Sowles v. Moore

Citation26 A. 629,65 Vt. 322
PartiesHENRY L. SOWLES v. WILLIAM P. MOORE ET AL
Decision Date22 April 1893
CourtUnited States State Supreme Court of Vermont

GENERAL TERM, 1893

Case for the negligence of the defendant. Trial by jury at the February term, 1892, Ross, Ch. J., presiding. Verdict and judgment for the defendant. The plaintiff excepts. The opinion states the case.

Judgment affirmed.

Jed P. Ladd for the plaintiff.

Before ROSS, CH. J., TAFT AND ROWELL, JJ.

OPINION
TYLER

This was an action of trespass on the case brought to recover the value of a pair of horses, which were drowned in Lake Champlain, through the alleged negligence of the defendants in not properly guarding an opening in the lake where they had been taking ice near a line of public travel.

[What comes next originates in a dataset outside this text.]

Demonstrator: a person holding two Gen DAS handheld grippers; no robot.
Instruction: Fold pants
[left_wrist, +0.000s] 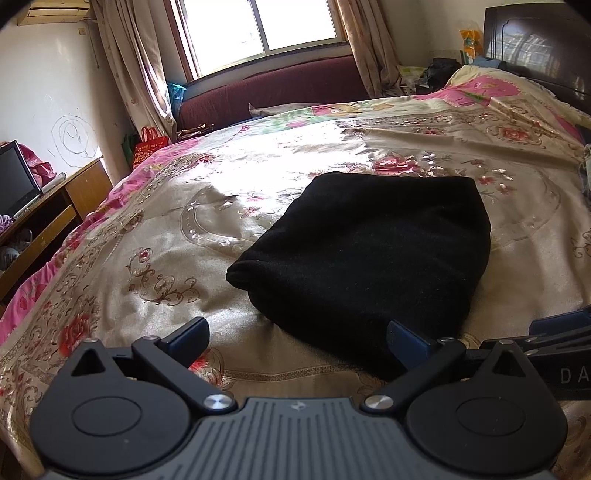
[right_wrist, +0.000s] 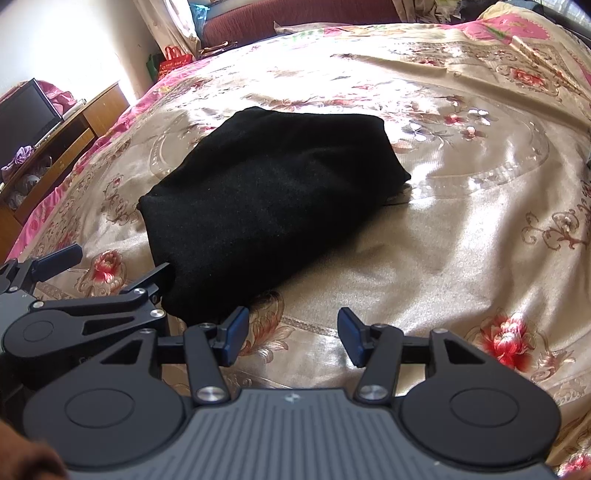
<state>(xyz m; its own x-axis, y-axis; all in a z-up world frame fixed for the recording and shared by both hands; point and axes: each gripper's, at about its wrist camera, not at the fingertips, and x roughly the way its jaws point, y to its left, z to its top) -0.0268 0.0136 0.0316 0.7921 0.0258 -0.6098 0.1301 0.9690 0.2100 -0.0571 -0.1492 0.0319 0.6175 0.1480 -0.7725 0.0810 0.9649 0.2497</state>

The plaintiff's evidence tended to show that his son had occasion to drive onto the lake on the day of the accident that the wind was blowing and the ice was glare; that in turning the team around the sled slewed and brought the pole against the horses' legs, frightening them; that they escaped from the driver and ran rapidly from forty to sixty rods and into the opening, which was twenty to thirty feet long by forty to sixty feet wide, and but little guarded.

The statute, R. L. s. 4,321, does not prescribe the manner in which such openings, shall be guarded. It imposes a fine upon persons who, in localities where people are accustomed to travel, make openings and do not place suitable guards around them.

The jury found by special verdicts that the opening was not properly guarded, and that the plaintiff's servant was in the exercise of due care in respect to the team and the management of it.

The errors assigned were in the court's submitting to the jury to find whether the horses would not have run into the opening if it had been properly guarded, whether the guards would have stopped them, considering their fright and the speed with which they were running, and in the instructions that the plaintiff must make out that the horses were drowned by reason of the failure of the defendants to properly guard the opening; that if the guards would not have prevented the casualty the plaintiff could not recover, although he was in the exercise of due care and the defendants were negligent that if the jury were satisfied by a fair balance of evidence that the horses would have been turned away by a suitable guard, then the defendants' negligence caused the damage.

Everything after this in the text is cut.